Both drivers’ teams were penalized for too many men over the wall during pit stops midway through the first 80-lap stage. They ended the stage a lap down, and neither could fully recover, which put a damper on the promise of final-round qualifying appearances.
“I think we had a top 10 car, just never got the track position we needed,” said Dillon, who started in the top 10 but finished outside the top 15 for the second consecutive week. “We lost it from the beginning, and when you lose it, you can’t ever get it back.”
The two cautions were the fewest number for a full-distance race at Vegas since the yellow flew only twice in the March 1, 1998 inaugural.
This comes on the heels of an incident-free Atlanta Motor Speedway race that featured five cautions (two for stages, the other three were for competition/tire wear, debris and fluid).
So that means 900 miles have been run in NASCAR’s premier series without a driver so much as spinning on track once under highly competitive conditions.
Maybe it shouldn’t be so surprising, though.
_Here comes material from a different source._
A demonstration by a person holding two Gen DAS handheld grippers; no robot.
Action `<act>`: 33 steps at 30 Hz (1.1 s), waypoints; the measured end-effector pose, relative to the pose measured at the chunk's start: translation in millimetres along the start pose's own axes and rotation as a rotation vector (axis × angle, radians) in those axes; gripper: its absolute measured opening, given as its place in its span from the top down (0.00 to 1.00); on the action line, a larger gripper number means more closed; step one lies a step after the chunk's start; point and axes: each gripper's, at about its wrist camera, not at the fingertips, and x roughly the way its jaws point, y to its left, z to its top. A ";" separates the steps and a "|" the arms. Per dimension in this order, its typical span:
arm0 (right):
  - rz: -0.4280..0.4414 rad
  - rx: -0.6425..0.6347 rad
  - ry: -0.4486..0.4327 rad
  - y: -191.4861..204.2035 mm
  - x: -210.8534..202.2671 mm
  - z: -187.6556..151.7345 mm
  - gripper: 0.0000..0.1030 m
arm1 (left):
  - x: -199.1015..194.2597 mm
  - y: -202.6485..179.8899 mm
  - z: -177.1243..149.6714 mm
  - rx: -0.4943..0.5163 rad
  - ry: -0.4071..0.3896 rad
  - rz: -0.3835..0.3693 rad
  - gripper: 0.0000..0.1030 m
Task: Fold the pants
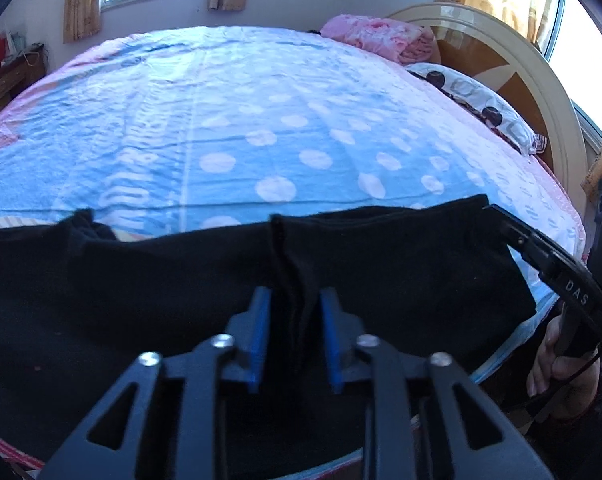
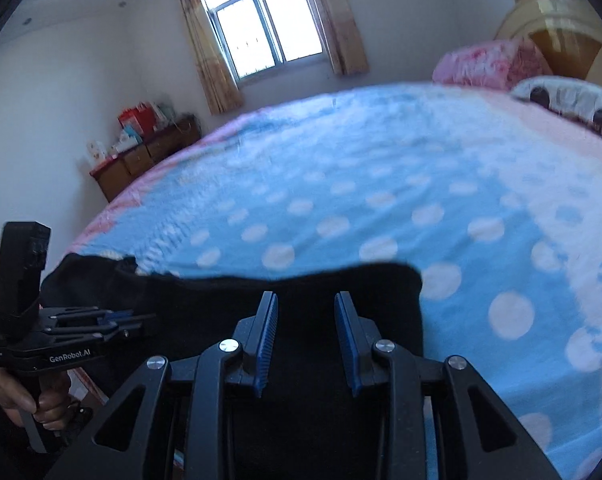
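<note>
The black, soft-fabric pants (image 1: 381, 264) lay spread across the near edge of the bed, on the blue bedspread with white polka dots (image 1: 261, 120), which serves here as the landmark. Their far hem ran roughly straight along the spread, with a vertical ridge of bunched cloth near the middle, probably where two layers met.

The left gripper (image 1: 295, 304) hung over that ridge with its blue-padded fingers (image 1: 259, 320) parted, the ridge standing between them; whether the pads actually touched the cloth could not be told, but nothing was clamped. That placement suited a pinch of the central fold.

The right gripper (image 2: 305, 308) sat over the pants' right-hand portion, near their corner on the spread, fingers likewise apart and gripping nothing. Seen from the left camera, its tips reached the upper right corner of the garment, a sensible spot for lifting an edge over.

At the bedspread's far end lay a pink floral quilt (image 1: 377, 36) and a white pillow with dark circles (image 1: 473, 100), well apart from the work.
</note>
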 end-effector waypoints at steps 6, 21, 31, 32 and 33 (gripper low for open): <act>-0.016 0.030 0.098 -10.8 25.0 -13.3 0.69 | -32.4 36.6 4.2 -0.081 -0.090 0.071 0.38; -0.010 0.026 -0.030 -4.5 -9.0 -2.0 0.69 | -135.9 131.6 1.7 -0.154 -0.251 0.441 0.16; -0.044 0.043 -0.023 -5.8 -9.9 -5.0 0.69 | -196.2 215.5 -19.0 -0.366 -0.340 0.588 0.15; -0.045 0.043 -0.020 -5.8 -9.5 -5.4 0.69 | -199.0 218.7 -19.8 -0.370 -0.344 0.603 0.15; -0.045 0.043 -0.018 -5.3 -9.1 -5.7 0.69 | -202.3 222.4 -20.6 -0.376 -0.347 0.621 0.15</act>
These are world-elite drivers, and they’ve been handed an enormous amount of downforce.
Despite all the predictions of mass chaos on “crazy” restarts (side note: Restarts have been inherently “crazy” since they were changed to double file nearly 10 years ago), drivers seemed to get by just fine while going four wide a few laps at a time the past two races.
That seems nettlesome.
No one is rooting for wrecks, but caution flags can help enliven the show (within reason). Look no further than the 12 yellow flags in the previous race at Las Vegas Motor Speedway, which begs an interesting question.
Which was the better show at the 1.5-mile oval: Last year’s playoff opener or Sunday?
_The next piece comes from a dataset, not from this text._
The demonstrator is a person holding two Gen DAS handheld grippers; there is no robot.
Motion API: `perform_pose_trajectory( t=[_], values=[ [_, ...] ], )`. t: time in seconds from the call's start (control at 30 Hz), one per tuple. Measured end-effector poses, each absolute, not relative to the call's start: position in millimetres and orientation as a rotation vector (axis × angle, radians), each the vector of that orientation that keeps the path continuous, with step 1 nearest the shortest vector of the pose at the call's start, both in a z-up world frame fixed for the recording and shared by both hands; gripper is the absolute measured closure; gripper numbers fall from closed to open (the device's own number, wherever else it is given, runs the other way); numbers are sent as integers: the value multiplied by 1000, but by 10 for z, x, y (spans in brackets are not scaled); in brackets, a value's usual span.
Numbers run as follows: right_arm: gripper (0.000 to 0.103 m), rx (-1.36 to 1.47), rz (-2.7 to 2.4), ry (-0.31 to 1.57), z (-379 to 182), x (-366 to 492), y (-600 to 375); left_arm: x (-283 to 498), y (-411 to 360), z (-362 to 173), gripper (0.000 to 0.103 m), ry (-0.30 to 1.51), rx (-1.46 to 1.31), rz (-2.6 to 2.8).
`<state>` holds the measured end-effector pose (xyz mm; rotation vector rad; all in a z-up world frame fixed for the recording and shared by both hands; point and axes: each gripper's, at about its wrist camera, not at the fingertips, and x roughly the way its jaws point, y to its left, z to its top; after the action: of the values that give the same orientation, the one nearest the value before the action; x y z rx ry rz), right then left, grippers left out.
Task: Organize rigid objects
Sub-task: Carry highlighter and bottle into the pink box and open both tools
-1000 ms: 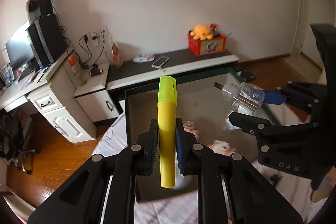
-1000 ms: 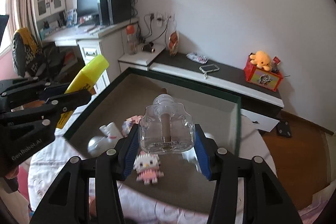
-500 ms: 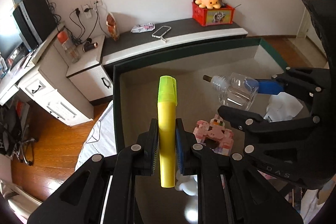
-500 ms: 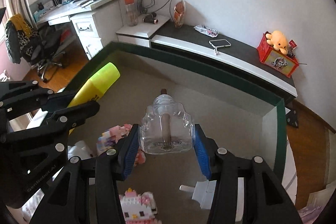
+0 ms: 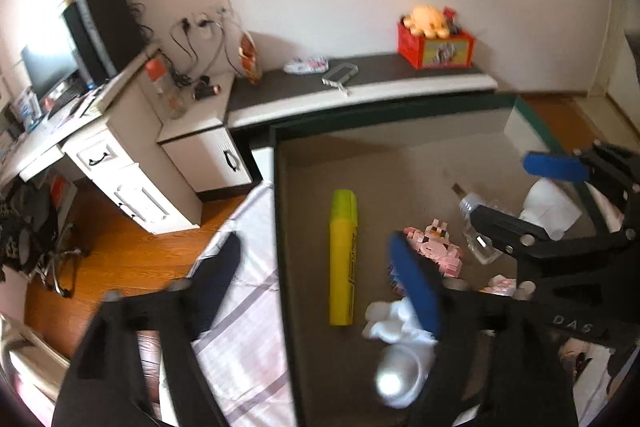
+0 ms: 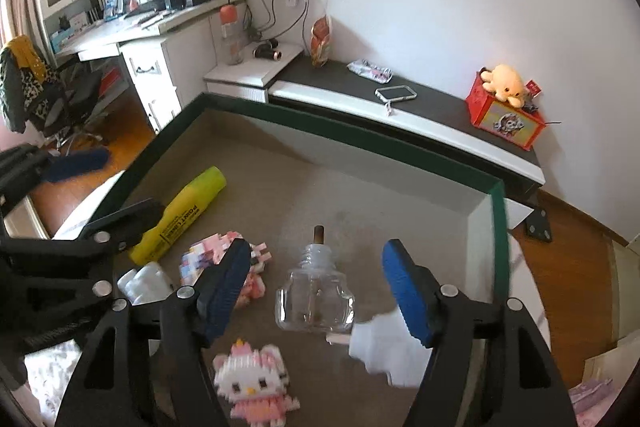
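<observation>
A yellow highlighter (image 5: 343, 259) lies flat on the brown floor of a green-rimmed box (image 5: 276, 163); it also shows in the right wrist view (image 6: 180, 214). My left gripper (image 5: 316, 283) is open wide above it, holding nothing. A clear glass bottle (image 6: 316, 293) with a brown wick lies on the box floor between the open fingers of my right gripper (image 6: 316, 287); it also shows in the left wrist view (image 5: 478, 227). Both grippers hover over the box.
In the box lie a pink block figure (image 6: 224, 259), a Hello Kitty block figure (image 6: 254, 387), a white plug (image 6: 384, 347) and a white round toy (image 5: 396, 351). Behind the box stands a low cabinet (image 6: 400, 107) with a phone and a red box.
Both grippers have opened. The highlighter left my left gripper and the bottle left my right gripper; both now lie on the box floor. Both grippers dropped lower over the box.
</observation>
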<state>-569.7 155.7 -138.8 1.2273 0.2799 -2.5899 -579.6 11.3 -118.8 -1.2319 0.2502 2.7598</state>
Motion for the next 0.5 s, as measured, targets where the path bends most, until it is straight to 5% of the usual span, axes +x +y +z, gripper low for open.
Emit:
perform_pose_trajectory(
  t=[0.23, 0.37, 0.5],
  values=[
    [19, 1054, -2697, 318, -1034, -5158, 1537, -5167, 56, -844, 1, 264, -1070, 2840],
    [0, 887, -2802, 376, -794, -4695, 1526, -4712, 13, -693, 0, 280, -958, 2891],
    [0, 793, -2865, 382, -656, -4269, 1585, -4280, -82, -614, 0, 217, -912, 2918]
  ],
)
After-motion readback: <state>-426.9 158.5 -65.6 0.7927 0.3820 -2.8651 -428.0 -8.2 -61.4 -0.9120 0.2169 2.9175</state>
The smart money here is on the Sept. 16, 2018 race that was hailed by many as the best kickoff event in 15 years of NASCAR’s 10-race championship structure. With many championship contenders desperately pushing beyond the limits of their cars and tires, there were five restarts in the last 40 laps, and Kyle Larson delivered one of the greatest passes for the lead in 2018.
That race was run less than three weeks before NASCAR unveiled its 2019 rules package.
The two-race sample size is small, but Team Penske’s ability to adapt still should be hailed. The consecutive victories by Keselowski and Logano underscore that when things change in Cup, Penske is as nimble as any organization in addressing the challenge. Look no further than the 2014 move to group qualifying, and how quickly Keselowski and Logano became final-round fixtures.
The wild qualifying session at Las Vegas reminded Jimmie Johnson of the short-lived experiment with group qualifying on restrictor-plate tracks four years ago.
“I think it was great entertainment, but we were all afraid of how many cars we were going to tear up,” Johnson said. “So far, no cars are torn up (at Las Vegas), but I think that opportunity really exists.”
Regardless of what the temperature is among fan councils, social media surveys and satellite radio discussions, there is one given about the 2019 rules: They are here to stay.
There are no quick tweaks to this package. When you dramatically reduce horsepower, it requires some heavy lifting. That’s the reason the package wasn’t implemented for a few races last season after the 2018 All-Star Race; it would have been too much strain on engine builders.
This won’t unfold like the 2015 season when NASCAR quickly detoured into high-drag and low-downforce options because it was dissatisfied with 1.5-mile action
Backing up to the 2018 rules package would require months of work (never mind huge sums of cash) for engine builders who are boxed in by the hardware and logistics driven by meticulously scheduled inventories of V8 engines. It isn’t as simple as pulling out the aero ducts and tuning up the engines.
NASCAR is locked into 550 horsepower for the foreseeable future.
No matter what you thought of Sunday’s race, the reality is that package is here to stay.